• [What you need to do]
Pictures aside, each record should be reproduced exactly.

• [Provided information]
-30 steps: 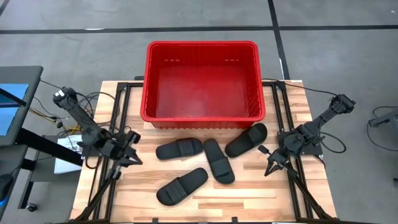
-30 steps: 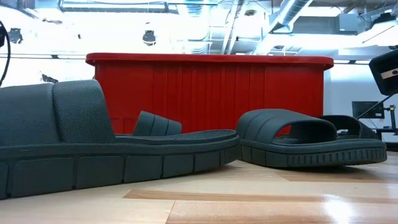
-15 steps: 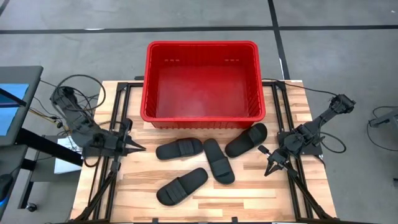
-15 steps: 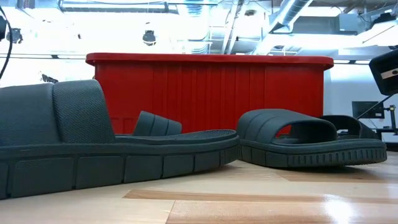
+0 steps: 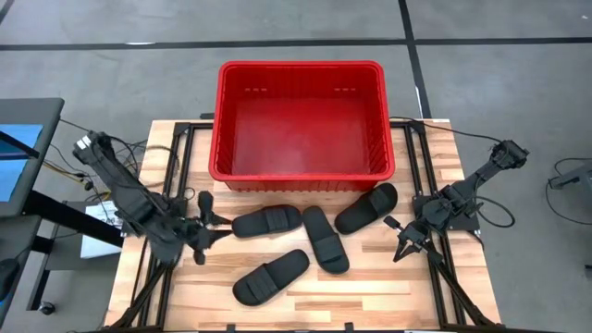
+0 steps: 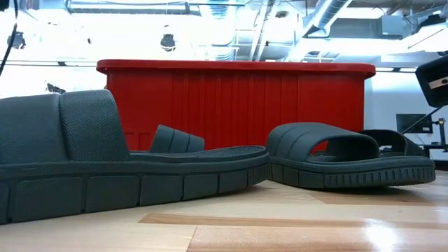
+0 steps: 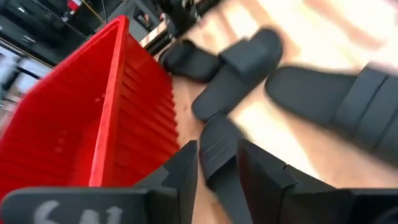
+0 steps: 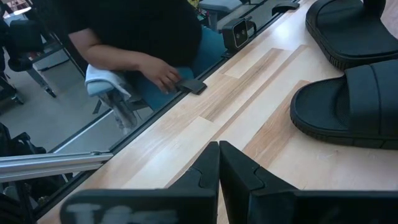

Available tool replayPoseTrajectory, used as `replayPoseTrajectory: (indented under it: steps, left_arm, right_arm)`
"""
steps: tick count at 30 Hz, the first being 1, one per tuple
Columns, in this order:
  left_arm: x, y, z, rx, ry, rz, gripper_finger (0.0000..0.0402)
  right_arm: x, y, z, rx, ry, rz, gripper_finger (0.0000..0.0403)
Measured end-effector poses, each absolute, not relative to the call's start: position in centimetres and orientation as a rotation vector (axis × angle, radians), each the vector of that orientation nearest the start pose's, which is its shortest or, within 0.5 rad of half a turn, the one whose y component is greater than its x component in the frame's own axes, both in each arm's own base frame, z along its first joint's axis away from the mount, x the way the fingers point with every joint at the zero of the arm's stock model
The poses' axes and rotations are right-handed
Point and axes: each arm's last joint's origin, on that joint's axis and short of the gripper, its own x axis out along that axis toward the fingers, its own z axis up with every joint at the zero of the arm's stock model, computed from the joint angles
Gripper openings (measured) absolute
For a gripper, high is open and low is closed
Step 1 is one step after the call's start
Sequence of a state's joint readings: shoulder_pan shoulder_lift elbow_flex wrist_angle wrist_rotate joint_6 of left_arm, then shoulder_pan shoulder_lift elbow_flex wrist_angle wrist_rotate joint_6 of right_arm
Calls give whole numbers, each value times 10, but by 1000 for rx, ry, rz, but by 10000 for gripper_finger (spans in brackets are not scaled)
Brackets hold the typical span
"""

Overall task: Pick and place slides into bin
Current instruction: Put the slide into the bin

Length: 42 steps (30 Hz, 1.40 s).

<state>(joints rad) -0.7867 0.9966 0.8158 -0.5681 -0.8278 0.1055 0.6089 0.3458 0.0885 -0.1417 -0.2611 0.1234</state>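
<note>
Four black slides lie sole-down on the wooden table in front of the red bin (image 5: 301,120): one at the left (image 5: 267,221), one in the middle (image 5: 326,238), one at the right (image 5: 365,207), one nearest the front (image 5: 270,276). The bin holds nothing. My left gripper (image 5: 209,226) is open, just left of the left slide's end, not touching it; in the left wrist view (image 7: 217,171) slides show past its fingers. My right gripper (image 5: 400,248) is shut and empty, right of the slides, as the right wrist view (image 8: 219,168) shows.
The bin's near wall (image 6: 234,98) stands right behind the slides (image 6: 105,161) (image 6: 350,157). Black frame rails (image 5: 171,185) run along both table sides. A person's hand (image 8: 163,76) and a small camera (image 8: 239,34) show beyond the table's edge.
My left gripper has gone toward the table's right edge, closer to the left slide, and has turned about on the way. The slides and my right arm have kept still.
</note>
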Motion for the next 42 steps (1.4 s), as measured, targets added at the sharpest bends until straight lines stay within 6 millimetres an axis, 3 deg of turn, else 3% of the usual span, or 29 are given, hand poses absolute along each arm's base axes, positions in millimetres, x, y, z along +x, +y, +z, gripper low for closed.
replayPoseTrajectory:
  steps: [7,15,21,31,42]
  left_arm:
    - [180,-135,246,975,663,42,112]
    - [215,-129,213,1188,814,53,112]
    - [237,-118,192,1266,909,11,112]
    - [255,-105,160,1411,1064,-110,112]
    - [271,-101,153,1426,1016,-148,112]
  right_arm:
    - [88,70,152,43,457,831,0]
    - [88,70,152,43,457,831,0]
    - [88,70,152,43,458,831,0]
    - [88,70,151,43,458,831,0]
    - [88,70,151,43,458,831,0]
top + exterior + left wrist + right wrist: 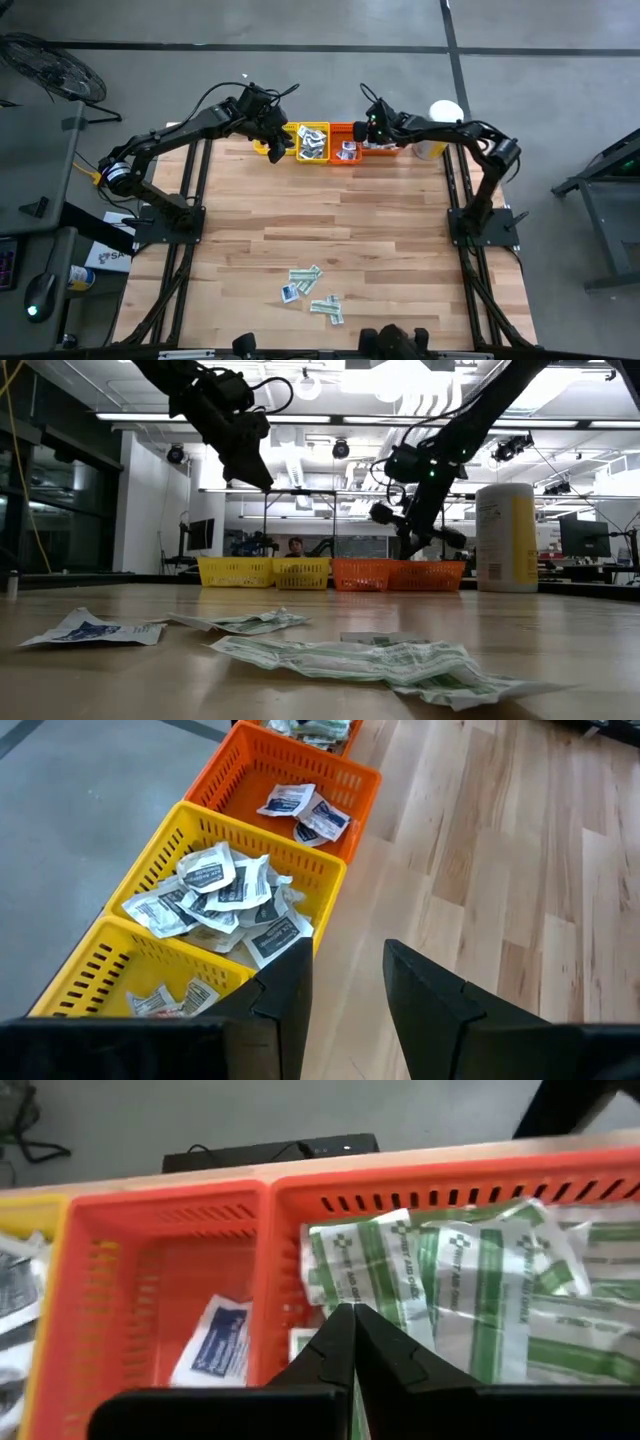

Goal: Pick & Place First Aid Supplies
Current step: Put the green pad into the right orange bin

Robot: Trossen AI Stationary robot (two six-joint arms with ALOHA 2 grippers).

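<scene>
Most packets already lie sorted in the four trays (312,128) at the far edge. A few loose packets (312,290) remain on the surface (330,220). The left end effector (345,995) hovers empty, fingers narrowly apart; the right end effector (352,1342) is pinched closed, empty, over the green-striped packets (470,1280).

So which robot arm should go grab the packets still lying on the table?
Probably the left. Its gripper hangs open and empty over the yellow trays. The right gripper is shut, low over the orange tray. The loose packets lie about equally far from both.
</scene>
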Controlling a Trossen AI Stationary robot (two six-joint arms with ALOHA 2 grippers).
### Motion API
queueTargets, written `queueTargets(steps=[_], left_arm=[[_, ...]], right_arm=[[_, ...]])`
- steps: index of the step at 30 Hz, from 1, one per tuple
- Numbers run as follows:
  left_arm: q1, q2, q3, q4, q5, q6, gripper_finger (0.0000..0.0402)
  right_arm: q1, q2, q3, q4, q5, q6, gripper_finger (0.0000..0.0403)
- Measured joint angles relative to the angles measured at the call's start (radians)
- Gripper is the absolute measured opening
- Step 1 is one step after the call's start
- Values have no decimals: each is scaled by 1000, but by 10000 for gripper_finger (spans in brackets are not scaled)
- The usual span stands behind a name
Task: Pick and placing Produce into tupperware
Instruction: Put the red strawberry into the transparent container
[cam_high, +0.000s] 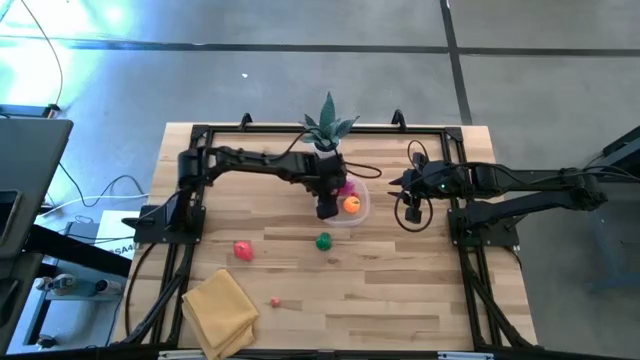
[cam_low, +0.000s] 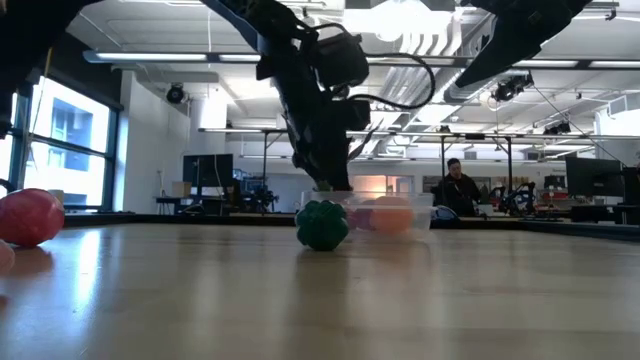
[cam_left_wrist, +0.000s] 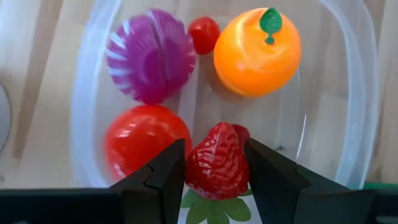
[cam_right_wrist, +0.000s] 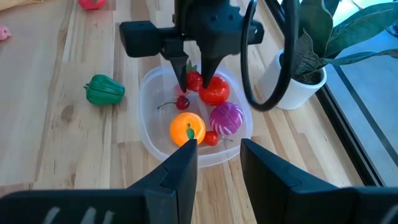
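Wooden table (cam_high: 400, 290) with tupperware (cam_high: 358, 213), green pepper (cam_high: 323, 241), yellow cloth (cam_high: 220, 310).

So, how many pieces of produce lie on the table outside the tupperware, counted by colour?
Green pepper: 1
Red piece: 1
Small pink piece: 1
Total: 3

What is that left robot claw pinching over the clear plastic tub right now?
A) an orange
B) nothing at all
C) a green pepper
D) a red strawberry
D: the left gripper has its two dark fingers closed on the sides of a red strawberry over the tupperware, while the orange already lies inside it and the green pepper sits out on the table.
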Motion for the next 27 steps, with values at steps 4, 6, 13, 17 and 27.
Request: queueTargets(steps=[4,6,13,17,27], left_arm=[[-1,6,0,-7,-1,0,147],[-1,6,0,-4,-2,0,147],[-1,6,0,-25,-2,4,147],[-1,19,0,-34,-2,3,148],[-1,19,0,-34,-34,3,148]], right_arm=[[0,0,0,0,0,0,113],[0,0,0,0,0,0,113],[0,0,0,0,0,0,113],[0,0,0,0,0,0,113],[0,0,0,0,0,0,113]])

• [Answer area]
-30 steps: 
-30 steps: 
-15 steps: 
-15 steps: 
+0 steps: 
+0 steps: 
+0 steps: 
+0 steps: 

Available tool replayPoseTrajectory, used as `replayPoseTrajectory: (indented under it: steps, left_arm, right_arm)`
"""
steps: tick count at 30 Hz, the first being 1, one per tuple
Columns, in this order:
  left_arm: x, y, z, rx, ry, rz, gripper_finger (0.0000..0.0402)
  right_arm: x, y, z, rx, ry, rz, gripper_finger (0.0000..0.0403)
Measured end-effector poses, each absolute, not relative to the call's start: position in centimetres and orientation as a rotation vector (axis × angle, radians), each the vector of that orientation nearest the start pose's, which is its shortest or, within 0.5 rad of half a turn, the one whose y component is greater than its x component in the frame's own axes, both in each arm's own base frame, z along its first joint's axis away from the mount, x the way the fingers point with every joint at the zero of the arm's stock model
The poses' axes and rotations are right-handed
Point and axes: each arm's last joint's origin, on that joint's axis and short of the gripper, its own x axis out along that axis toward the fingers, its own z axis up with every joint at the zero of the arm's stock model, computed from the joint angles
Gripper openings (measured) absolute
For a gripper, high is open and low is closed
Step 1 is one step after the call's start
Sequence of a state's joint readings: shoulder_pan shoulder_lift elbow_flex wrist_angle wrist_rotate joint_6 of left_arm, then shoulder_pan shoulder_lift elbow_flex wrist_angle wrist_rotate joint_6 of right_arm
Calls give whole numbers, each value times 10, but by 1000 for rx, ry, rz, but by 10000 for gripper_finger (spans in brackets are not scaled)
Brackets hold the typical span
"""

Overall task: Pick and place slides into bin
Current instruction: Put the slide into the bin

Length: 42 steps (30 Hz, 1.40 s).

<state>(joints rad) -0.7867 0.9966 0.8158 -0.5681 -0.8278 0.1055 0.6089 0.3458 0.0885 -0.1417 -0.2611 0.1234</state>
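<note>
Four black slides lie sole-down on the wooden table in front of the red bin (image 5: 301,120): one at the left (image 5: 267,221), one in the middle (image 5: 326,238), one at the right (image 5: 365,207), one nearest the front (image 5: 270,276). The bin holds nothing. My left gripper (image 5: 209,226) is open, just left of the left slide's end, not touching it; in the left wrist view (image 7: 217,171) slides show past its fingers. My right gripper (image 5: 400,248) is shut and empty, right of the slides, as the right wrist view (image 8: 219,168) shows.
The bin's near wall (image 6: 234,98) stands right behind the slides (image 6: 105,161) (image 6: 350,157). Black frame rails (image 5: 171,185) run along both table sides. A person's hand (image 8: 163,76) and a small camera (image 8: 239,34) show beyond the table's edge.
My left gripper has gone toward the table's right edge, closer to the left slide, and has turned about on the way. The slides and my right arm have kept still.
</note>
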Motion for the next 42 steps (1.4 s), as measured, targets added at the sharpest bends until straight lines stay within 6 millimetres an axis, 3 deg of turn, else 3% of the usual span, or 29 are given, hand poses absolute along each arm's base axes, positions in millimetres, x, y, z along +x, +y, +z, gripper low for closed.
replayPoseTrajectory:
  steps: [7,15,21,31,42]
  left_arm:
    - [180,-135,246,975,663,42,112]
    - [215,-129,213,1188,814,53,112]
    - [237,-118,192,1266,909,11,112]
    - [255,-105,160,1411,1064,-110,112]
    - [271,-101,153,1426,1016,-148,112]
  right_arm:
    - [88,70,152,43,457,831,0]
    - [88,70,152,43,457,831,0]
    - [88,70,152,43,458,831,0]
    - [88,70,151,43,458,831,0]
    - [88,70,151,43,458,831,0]
top + exterior + left wrist + right wrist: 

Goal: Pick & Place First Aid Supplies
Current step: Put the green pad into the right orange bin

Robot: Trossen AI Stationary robot (two six-joint arms with ALOHA 2 grippers).

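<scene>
Most packets already lie sorted in the four trays (312,128) at the far edge. A few loose packets (312,290) remain on the surface (330,220). The left end effector (345,995) hovers empty, fingers narrowly apart; the right end effector (352,1342) is pinched closed, empty, over the green-striped packets (470,1280).

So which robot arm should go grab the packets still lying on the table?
Probably the left. Its gripper hangs open and empty over the yellow trays. The right gripper is shut, low over the orange tray. The loose packets lie about equally far from both.
</scene>
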Controlling a Trossen AI Stationary robot (two six-joint arms with ALOHA 2 grippers).
### Motion API
queueTargets, written `queueTargets(steps=[_], left_arm=[[_, ...]], right_arm=[[_, ...]])`
- steps: index of the step at 30 Hz, from 1, one per tuple
- Numbers run as follows:
  left_arm: q1, q2, q3, q4, q5, q6, gripper_finger (0.0000..0.0402)
  right_arm: q1, q2, q3, q4, q5, q6, gripper_finger (0.0000..0.0403)
- Measured joint angles relative to the angles measured at the call's start (radians)
- Gripper is the absolute measured opening
- Step 1 is one step after the call's start
- Values have no decimals: each is scaled by 1000, but by 10000 for gripper_finger (spans in brackets are not scaled)
- The usual span stands behind a name
Task: Pick and placing Produce into tupperware
Instruction: Put the red strawberry into the transparent container
[cam_high, +0.000s] 
[cam_low, +0.000s] 
[cam_left_wrist, +0.000s] 
[cam_right_wrist, +0.000s] 
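Wooden table (cam_high: 400, 290) with tupperware (cam_high: 358, 213), green pepper (cam_high: 323, 241), yellow cloth (cam_high: 220, 310).

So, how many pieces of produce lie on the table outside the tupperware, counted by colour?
Green pepper: 1
Red piece: 1
Small pink piece: 1
Total: 3

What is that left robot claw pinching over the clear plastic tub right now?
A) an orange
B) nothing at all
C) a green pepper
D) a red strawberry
D: the left gripper has its two dark fingers closed on the sides of a red strawberry over the tupperware, while the orange already lies inside it and the green pepper sits out on the table.
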Motion for the next 27 steps, with values at steps 4, 6, 13, 17 and 27.
Request: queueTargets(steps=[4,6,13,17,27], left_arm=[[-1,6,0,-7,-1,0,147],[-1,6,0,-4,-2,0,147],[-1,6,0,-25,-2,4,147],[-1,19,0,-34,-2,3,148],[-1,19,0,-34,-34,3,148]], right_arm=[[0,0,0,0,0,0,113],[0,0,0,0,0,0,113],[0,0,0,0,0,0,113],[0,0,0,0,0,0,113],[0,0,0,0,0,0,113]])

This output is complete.